１）COX-1選択的阻害剤又はその製薬学的に許容できる塩、及び、２）クロピドグレル又はその製薬学的に許容できる塩を含有する、血管性疾患の予防及び／又は治療用医薬用組成物。
COX-1選択的阻害剤が、３−メトキシ−１，５−ビス（４−メトキシフェニル）−１Ｈ−１，２，４−トリアゾール又はその製薬学的に許容できる塩である請求項４に記載の医薬用組成物。
クロピドグレル又はその製薬学的に許容できる塩と併用して、血管性疾患を予防及び／又は治療するための医薬を製造するためのCOX-1選択的阻害剤又はその製薬学的に許容できる塩の使用。
COX-1選択的阻害剤が、３−メトキシ−１，５−ビス（４−メトキシフェニル）−１Ｈ−１，２，４−トリアゾール又はその製薬学的に許容できる塩である請求項６に記載の使用。
１）クロピドグレル又はその製薬学的に許容できる塩の有効量と、２）COX-1選択的阻害剤又はその製薬学的に許容できる塩の有効量を前記のヒト又は動物に投与することからなる血管性疾患を予防及び／又は治療する方法。

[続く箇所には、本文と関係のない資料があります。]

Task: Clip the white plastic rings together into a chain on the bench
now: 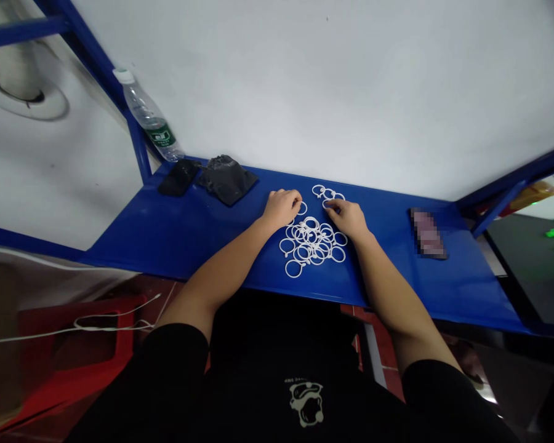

COX-1選択的阻害剤が、３−メトキシ−１，５−ビス（４−メトキシフェニル）−１Ｈ−１，２，４−トリアゾール又はその製薬学的に許容できる塩である請求項８に記載の方法
１）COX-1選択的阻害剤又はその製薬学的に許容できる塩を有効成分として含有する製剤と、２）当該製剤をクロピドグレル又はその製薬学的に許容できる塩を有効成分として含有する製剤と併用することが表示された添付文書を含んでなる、血管性疾患の予防及び／又は治療用医薬用組成物。